--- DATA BLOCK ---
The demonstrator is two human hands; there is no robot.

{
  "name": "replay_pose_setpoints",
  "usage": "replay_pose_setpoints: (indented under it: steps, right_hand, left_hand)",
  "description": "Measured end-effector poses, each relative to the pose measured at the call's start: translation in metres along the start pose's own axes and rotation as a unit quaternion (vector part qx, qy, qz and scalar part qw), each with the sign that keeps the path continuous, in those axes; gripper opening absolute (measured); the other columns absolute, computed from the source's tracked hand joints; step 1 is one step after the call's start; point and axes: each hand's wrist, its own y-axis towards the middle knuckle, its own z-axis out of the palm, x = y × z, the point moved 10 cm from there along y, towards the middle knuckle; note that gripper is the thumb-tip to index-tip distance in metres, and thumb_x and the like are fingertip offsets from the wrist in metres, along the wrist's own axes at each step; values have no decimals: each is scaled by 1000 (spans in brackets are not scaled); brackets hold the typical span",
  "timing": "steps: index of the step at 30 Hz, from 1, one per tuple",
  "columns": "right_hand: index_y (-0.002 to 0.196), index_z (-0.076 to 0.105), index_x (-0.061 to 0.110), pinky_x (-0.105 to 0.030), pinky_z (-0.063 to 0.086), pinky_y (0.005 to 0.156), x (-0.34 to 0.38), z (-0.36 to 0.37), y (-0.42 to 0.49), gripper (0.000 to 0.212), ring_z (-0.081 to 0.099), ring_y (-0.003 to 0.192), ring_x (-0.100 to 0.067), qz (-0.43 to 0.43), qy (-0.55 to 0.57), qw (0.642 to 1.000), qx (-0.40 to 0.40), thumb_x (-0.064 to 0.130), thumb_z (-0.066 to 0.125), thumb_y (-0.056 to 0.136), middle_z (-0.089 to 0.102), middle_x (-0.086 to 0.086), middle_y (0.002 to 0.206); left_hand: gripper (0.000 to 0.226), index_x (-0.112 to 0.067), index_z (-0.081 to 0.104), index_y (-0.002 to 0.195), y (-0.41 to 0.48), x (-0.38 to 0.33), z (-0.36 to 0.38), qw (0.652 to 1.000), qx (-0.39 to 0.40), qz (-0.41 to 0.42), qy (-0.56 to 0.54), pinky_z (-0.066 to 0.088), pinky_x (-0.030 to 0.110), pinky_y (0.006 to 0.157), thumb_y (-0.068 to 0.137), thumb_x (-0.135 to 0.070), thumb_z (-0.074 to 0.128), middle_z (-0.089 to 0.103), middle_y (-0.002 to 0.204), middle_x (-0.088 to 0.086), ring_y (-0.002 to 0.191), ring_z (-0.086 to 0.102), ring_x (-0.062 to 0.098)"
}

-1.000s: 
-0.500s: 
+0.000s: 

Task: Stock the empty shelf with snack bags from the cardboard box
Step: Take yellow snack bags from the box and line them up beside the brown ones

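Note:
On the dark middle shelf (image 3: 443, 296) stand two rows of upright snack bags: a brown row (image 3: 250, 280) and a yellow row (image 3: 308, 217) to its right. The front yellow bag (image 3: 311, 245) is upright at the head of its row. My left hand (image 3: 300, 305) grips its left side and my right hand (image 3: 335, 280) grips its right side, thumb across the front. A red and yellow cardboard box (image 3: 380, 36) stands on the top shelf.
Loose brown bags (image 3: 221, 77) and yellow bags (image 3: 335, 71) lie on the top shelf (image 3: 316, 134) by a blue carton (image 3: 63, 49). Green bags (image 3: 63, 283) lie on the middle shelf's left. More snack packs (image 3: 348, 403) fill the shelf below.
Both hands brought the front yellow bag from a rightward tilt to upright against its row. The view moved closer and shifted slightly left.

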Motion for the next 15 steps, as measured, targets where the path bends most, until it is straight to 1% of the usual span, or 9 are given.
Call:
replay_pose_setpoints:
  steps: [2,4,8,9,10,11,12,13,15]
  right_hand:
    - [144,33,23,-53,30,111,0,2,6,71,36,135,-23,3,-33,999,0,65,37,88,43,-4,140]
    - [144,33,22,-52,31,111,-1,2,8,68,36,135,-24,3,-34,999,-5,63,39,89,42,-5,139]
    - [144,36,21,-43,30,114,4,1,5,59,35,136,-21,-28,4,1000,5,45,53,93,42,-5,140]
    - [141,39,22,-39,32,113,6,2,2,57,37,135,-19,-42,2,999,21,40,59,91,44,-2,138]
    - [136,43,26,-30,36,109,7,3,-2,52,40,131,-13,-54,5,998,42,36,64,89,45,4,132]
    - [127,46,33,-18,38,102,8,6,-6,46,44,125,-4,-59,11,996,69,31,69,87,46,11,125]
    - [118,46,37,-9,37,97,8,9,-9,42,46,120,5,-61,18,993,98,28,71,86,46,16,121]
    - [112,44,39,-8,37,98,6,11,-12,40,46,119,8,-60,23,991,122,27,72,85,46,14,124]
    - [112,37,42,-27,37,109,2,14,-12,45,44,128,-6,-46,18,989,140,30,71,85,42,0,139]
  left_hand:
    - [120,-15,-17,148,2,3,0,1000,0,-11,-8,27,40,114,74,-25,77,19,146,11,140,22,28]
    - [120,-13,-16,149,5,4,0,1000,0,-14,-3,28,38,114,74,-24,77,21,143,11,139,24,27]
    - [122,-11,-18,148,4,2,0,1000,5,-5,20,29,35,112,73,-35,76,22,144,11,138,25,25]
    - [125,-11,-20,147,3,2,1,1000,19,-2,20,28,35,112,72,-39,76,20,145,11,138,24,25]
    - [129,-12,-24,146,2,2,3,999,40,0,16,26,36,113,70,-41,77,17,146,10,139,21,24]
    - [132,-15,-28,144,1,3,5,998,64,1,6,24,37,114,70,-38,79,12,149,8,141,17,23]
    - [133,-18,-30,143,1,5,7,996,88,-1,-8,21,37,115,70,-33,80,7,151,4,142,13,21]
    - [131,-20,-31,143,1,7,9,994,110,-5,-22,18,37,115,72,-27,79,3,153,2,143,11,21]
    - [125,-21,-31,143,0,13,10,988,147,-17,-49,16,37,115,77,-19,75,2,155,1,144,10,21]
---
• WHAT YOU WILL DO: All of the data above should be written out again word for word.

• THE ANSWER:
The demonstrator is two human hands; there is no robot.

{
  "name": "replay_pose_setpoints",
  "usage": "replay_pose_setpoints: (indented under it: steps, right_hand, left_hand)",
  "description": "Measured end-effector poses, each relative to the pose measured at the call's start: translation in metres along the start pose's own axes and rotation as a unit quaternion (vector part qx, qy, qz and scalar part qw), each with the sign that keeps the path continuous, in those axes; gripper opening absolute (measured); the other columns absolute, computed from the source's tracked hand joints; step 1 is one step after the call's start; point and axes: each hand's wrist, its own y-axis towards the middle knuckle, its own z-axis out of the palm, x = y × z, the point moved 10 cm from there along y, towards the middle knuckle; note that gripper is the thumb-tip to index-tip distance in metres, and thumb_x and the like are fingertip offsets from the wrist in metres, along the wrist's own axes at each step; values have no decimals: each is scaled by 1000 (spans in brackets are not scaled); brackets hold the typical span",
  "timing": "steps: index of the step at 30 Hz, from 1, one per tuple",
  "columns": "right_hand: index_y (-0.002 to 0.196), index_z (-0.076 to 0.105), index_x (-0.061 to 0.110), pinky_x (-0.105 to 0.030), pinky_z (-0.063 to 0.086), pinky_y (0.005 to 0.156), x (-0.34 to 0.38), z (-0.36 to 0.37), y (-0.42 to 0.49), gripper (0.000 to 0.212), ring_z (-0.081 to 0.099), ring_y (-0.003 to 0.192), ring_x (-0.100 to 0.067), qz (-0.43 to 0.43), qy (-0.55 to 0.57), qw (0.642 to 1.000), qx (-0.40 to 0.40), thumb_x (-0.064 to 0.130), thumb_z (-0.066 to 0.125), thumb_y (-0.056 to 0.136), middle_z (-0.089 to 0.102), middle_x (-0.086 to 0.086), middle_y (0.002 to 0.206); left_hand: gripper (0.000 to 0.226), index_x (-0.112 to 0.067), index_z (-0.081 to 0.104), index_y (-0.002 to 0.195), y (-0.41 to 0.48), x (-0.38 to 0.33), z (-0.36 to 0.38), qw (0.652 to 1.000), qx (-0.39 to 0.40), qz (-0.41 to 0.42), qy (-0.56 to 0.54), pinky_z (-0.066 to 0.088), pinky_x (-0.030 to 0.110), pinky_y (0.006 to 0.157), thumb_y (-0.068 to 0.137), thumb_x (-0.135 to 0.070), thumb_z (-0.074 to 0.128), middle_z (-0.089 to 0.103), middle_y (-0.002 to 0.204), middle_x (-0.088 to 0.086), ring_y (-0.002 to 0.191), ring_z (-0.086 to 0.102), ring_x (-0.062 to 0.098)"
}

-1.000s: 
-0.500s: 
+0.000s: 

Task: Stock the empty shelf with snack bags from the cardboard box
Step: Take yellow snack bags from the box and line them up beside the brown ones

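Note:
On the dark middle shelf (image 3: 443, 296) stand two rows of upright snack bags: a brown row (image 3: 250, 280) and a yellow row (image 3: 308, 217) to its right. The front yellow bag (image 3: 311, 245) is upright at the head of its row. My left hand (image 3: 300, 305) grips its left side and my right hand (image 3: 335, 280) grips its right side, thumb across the front. A red and yellow cardboard box (image 3: 380, 36) stands on the top shelf.
Loose brown bags (image 3: 221, 77) and yellow bags (image 3: 335, 71) lie on the top shelf (image 3: 316, 134) by a blue carton (image 3: 63, 49). Green bags (image 3: 63, 283) lie on the middle shelf's left. More snack packs (image 3: 348, 403) fill the shelf below.
Both hands brought the front yellow bag from a rightward tilt to upright against its row. The view moved closer and shifted slightly left.
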
Motion for the next 15 steps, as measured, targets where the path bends most, until it is straight to 1% of the usual span, or 9 are given.
Call:
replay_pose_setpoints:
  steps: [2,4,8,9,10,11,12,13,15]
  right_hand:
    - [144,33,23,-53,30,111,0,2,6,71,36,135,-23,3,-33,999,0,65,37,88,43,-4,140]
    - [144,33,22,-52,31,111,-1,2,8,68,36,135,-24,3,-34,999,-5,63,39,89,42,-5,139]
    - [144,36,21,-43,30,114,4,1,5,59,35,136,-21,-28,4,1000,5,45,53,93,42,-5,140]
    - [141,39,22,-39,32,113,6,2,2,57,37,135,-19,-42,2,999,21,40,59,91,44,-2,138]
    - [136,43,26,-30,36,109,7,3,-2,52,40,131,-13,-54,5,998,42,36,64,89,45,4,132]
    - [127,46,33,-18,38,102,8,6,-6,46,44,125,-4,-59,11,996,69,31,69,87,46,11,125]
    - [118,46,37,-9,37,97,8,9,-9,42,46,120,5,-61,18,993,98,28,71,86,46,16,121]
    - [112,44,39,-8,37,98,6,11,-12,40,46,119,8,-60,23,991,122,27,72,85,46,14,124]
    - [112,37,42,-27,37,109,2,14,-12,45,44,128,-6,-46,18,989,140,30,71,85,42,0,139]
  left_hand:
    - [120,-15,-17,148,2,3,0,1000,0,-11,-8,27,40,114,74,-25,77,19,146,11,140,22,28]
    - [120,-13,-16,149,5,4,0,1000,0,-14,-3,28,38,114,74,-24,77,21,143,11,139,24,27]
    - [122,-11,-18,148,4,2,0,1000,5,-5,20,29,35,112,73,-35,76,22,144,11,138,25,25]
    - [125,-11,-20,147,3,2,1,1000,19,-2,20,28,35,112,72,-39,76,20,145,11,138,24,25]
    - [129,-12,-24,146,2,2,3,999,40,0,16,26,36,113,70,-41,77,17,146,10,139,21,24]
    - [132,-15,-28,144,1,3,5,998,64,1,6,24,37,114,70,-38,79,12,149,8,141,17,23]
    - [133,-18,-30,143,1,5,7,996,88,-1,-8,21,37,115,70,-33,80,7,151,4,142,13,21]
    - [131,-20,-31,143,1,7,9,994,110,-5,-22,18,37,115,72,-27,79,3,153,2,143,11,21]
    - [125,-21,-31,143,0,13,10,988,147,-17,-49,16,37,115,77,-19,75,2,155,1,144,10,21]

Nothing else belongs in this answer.